[To do]
Please return the lines from the one with "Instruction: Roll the" through the end of the listing below, word for word, with every picture left out.

[Given entries]
────
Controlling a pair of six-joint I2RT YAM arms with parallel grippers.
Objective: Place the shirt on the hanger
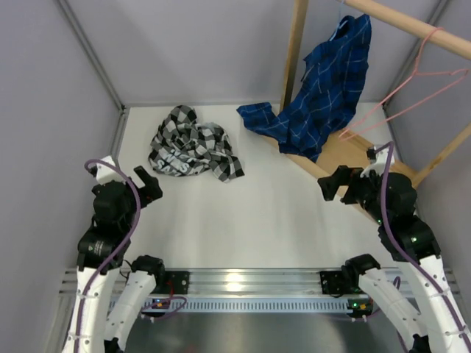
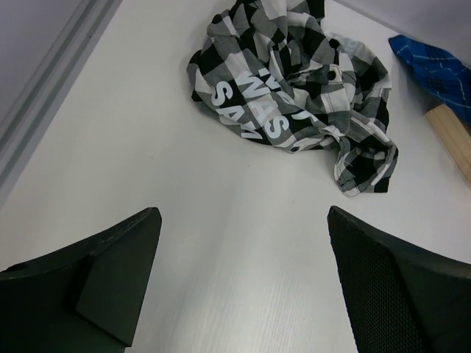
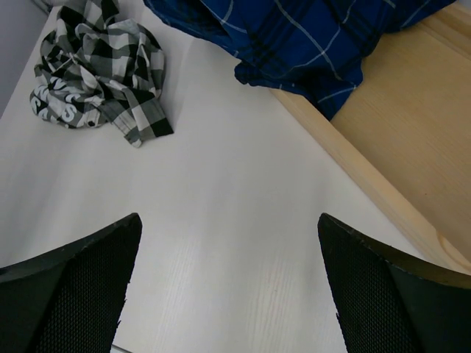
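Left claw (image 2: 243, 220) and right claw (image 3: 228, 224) both gape wide and empty over the table's (image 1: 257, 220) near side, black-and-white check shirt (image 1: 193, 151) crumpled toward its far edge, pink wire hanger (image 1: 441, 73) on the wooden rod (image 1: 412, 26).

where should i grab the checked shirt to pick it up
Probably the loose flap at the shirt's near-right end: it sticks out clear of the crumpled heap, so the fingers can close on one layer. Come from above with the open left gripper, which looks nearest, pinching across the flap.
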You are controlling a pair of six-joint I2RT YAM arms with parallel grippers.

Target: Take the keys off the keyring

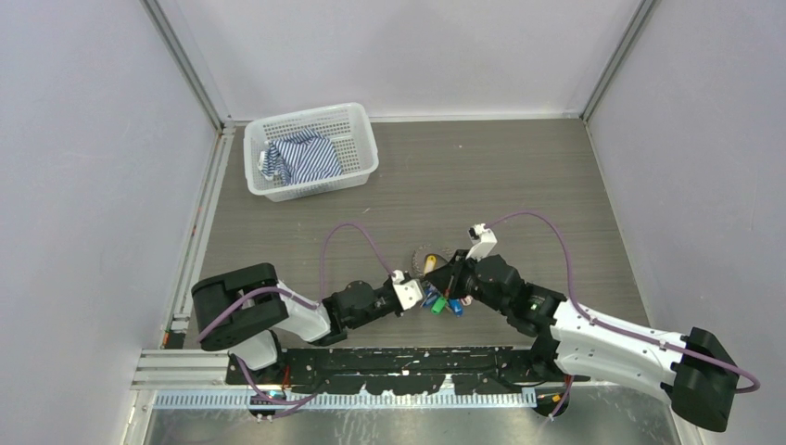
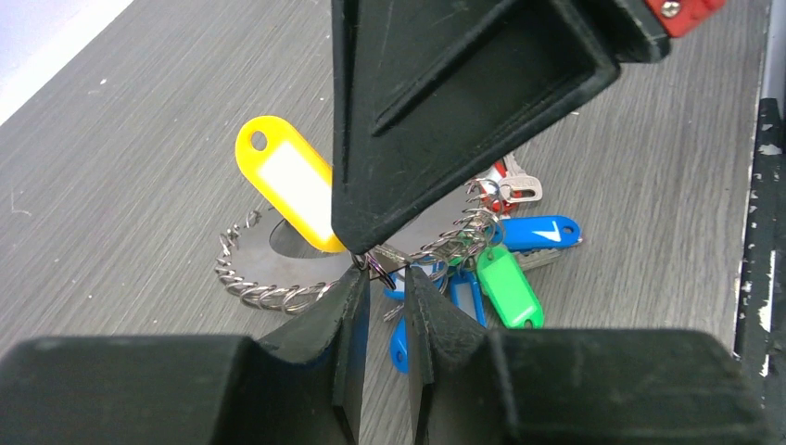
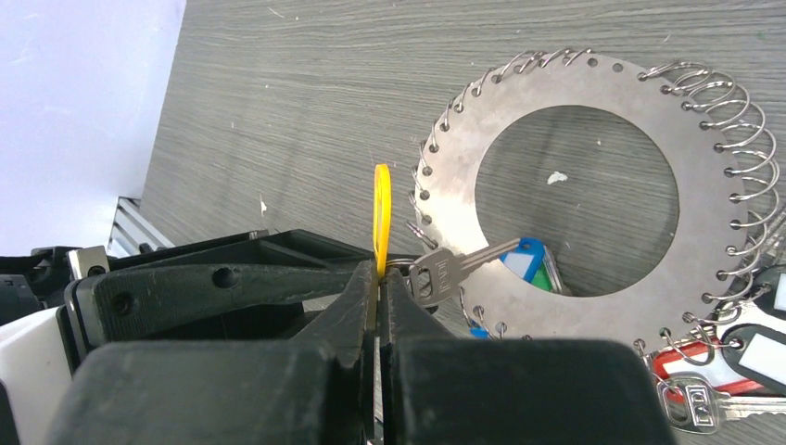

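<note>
The keyring [image 3: 704, 241] is a flat metal disc with a big hole, lying on the table and fringed with small wire rings [image 2: 264, 295]. My right gripper [image 3: 380, 276] is shut on a yellow tag [image 3: 382, 218], held on edge, with its silver key [image 3: 445, 272] hanging beside the fingertips. From the left wrist the yellow tag [image 2: 283, 181] sticks out under the right finger [image 2: 445, 102]. My left gripper [image 2: 386, 271] faces it tip to tip, jaws narrowly apart, a small wire ring at its mouth. Green [image 2: 508, 286] and blue [image 2: 538, 232] tagged keys lie bunched just beyond.
A white mesh basket [image 1: 357, 125] holding a striped cloth [image 1: 301, 159] stands at the back left. Both arms meet at the keyring [image 1: 428, 257] near the table's front middle. A black rail [image 1: 371, 357] runs along the near edge. Red-tagged keys [image 3: 704, 371] lie by the disc.
</note>
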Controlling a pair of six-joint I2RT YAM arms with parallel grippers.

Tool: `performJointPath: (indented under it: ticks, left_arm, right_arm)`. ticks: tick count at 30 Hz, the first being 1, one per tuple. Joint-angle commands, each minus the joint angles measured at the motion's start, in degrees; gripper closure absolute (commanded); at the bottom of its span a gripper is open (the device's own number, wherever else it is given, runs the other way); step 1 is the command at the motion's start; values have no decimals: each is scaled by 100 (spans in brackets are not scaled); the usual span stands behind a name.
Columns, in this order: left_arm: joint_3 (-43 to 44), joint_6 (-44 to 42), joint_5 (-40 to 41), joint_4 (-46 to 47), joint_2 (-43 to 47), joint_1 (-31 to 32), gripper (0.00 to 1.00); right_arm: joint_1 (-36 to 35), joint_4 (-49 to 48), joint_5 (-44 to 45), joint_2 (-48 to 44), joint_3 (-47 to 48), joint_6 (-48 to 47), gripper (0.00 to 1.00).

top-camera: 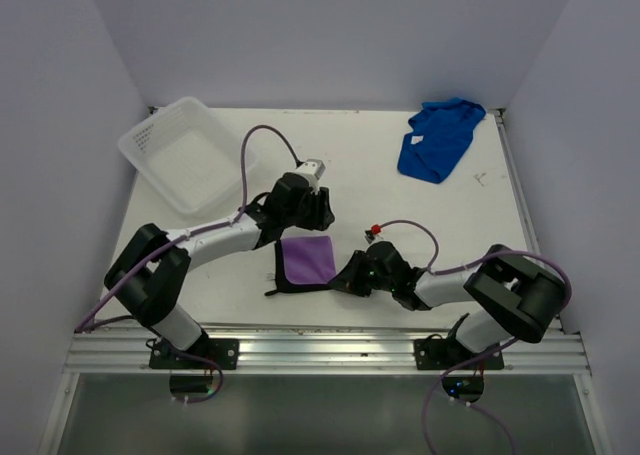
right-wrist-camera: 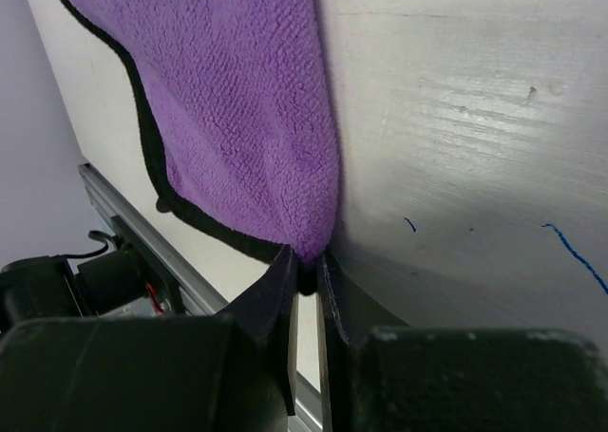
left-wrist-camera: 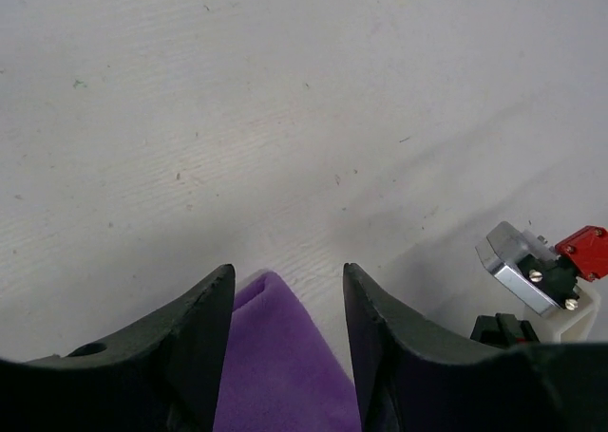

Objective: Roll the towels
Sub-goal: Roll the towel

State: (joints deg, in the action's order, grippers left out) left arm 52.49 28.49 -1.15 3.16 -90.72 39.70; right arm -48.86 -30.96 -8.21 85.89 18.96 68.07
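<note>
**Purple towel caught between the two arms**

The purple towel (top-camera: pixel 307 259) lies flat at mid-table, close in front of the arms. The right gripper (right-wrist-camera: pixel 306 261) has its fingers pressed together on the towel's near right corner. The left gripper (left-wrist-camera: pixel 288 282) sits at the far edge with its fingers spread, and a towel corner pokes between them unsqueezed. The cloth spans from one gripper to the other, so I'd guess any roll travels along that line. The blue towel (top-camera: pixel 437 140) lies crumpled well apart, at the far right.

the left arm (top-camera: pixel 215 237) has white links, black joints and a purple cable (top-camera: pixel 262 128), and its left hand (left-wrist-camera: pixel 288 272) is matte black.
</note>
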Motion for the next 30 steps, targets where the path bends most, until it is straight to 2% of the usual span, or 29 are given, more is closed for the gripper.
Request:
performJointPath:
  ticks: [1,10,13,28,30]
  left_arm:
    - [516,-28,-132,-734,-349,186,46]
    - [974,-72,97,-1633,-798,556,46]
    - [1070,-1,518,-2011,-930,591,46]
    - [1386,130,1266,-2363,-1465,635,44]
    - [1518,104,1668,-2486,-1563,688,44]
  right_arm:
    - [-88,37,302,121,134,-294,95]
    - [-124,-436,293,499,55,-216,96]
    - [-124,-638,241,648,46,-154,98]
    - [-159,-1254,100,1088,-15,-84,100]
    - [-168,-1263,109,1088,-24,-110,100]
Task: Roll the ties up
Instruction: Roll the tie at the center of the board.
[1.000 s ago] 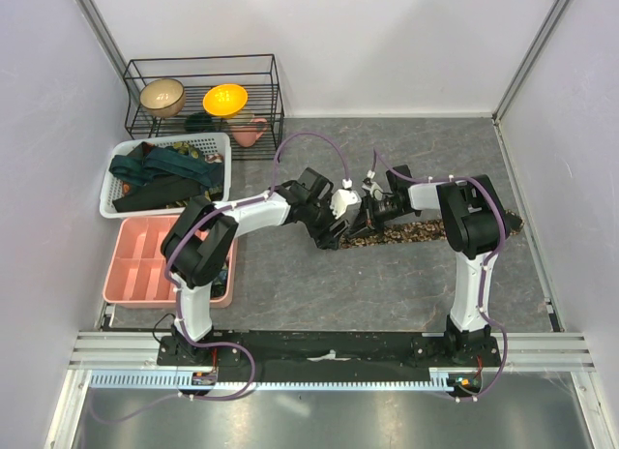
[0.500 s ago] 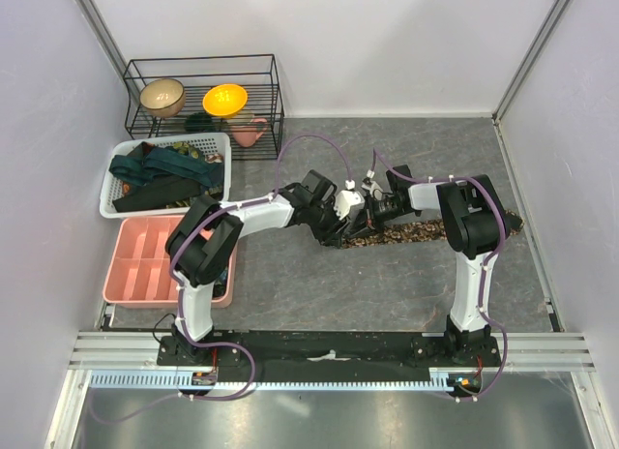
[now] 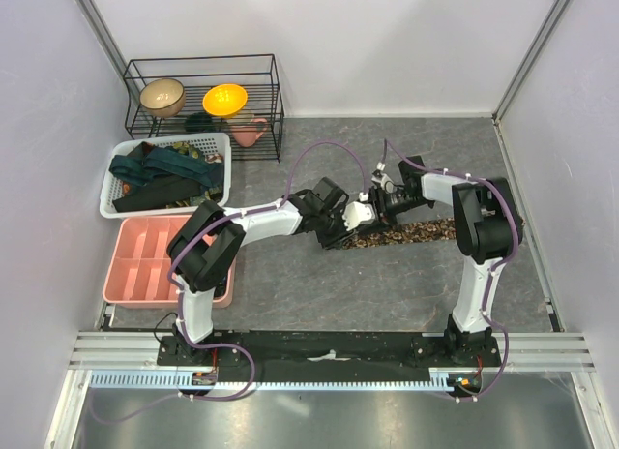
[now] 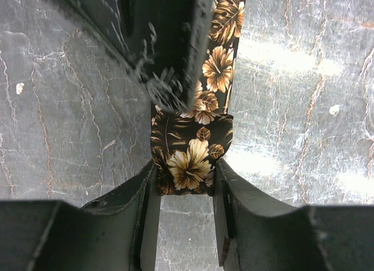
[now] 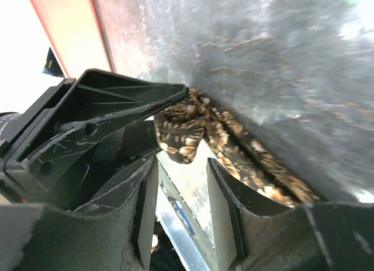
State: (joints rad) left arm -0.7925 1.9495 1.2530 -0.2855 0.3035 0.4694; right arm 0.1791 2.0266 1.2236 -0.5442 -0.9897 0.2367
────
[Response to this task]
Instruction: Roll the tie at the center of the board.
[1.000 s ago] 
[0.500 s ago] 
[now] 
[now] 
[now] 
State: (joints rad) left arm -0.7925 1.9495 1.2530 -0.2855 0.3035 0.4694; right arm 0.1791 2.0266 1.2236 -0.5442 -0.9897 0.2367

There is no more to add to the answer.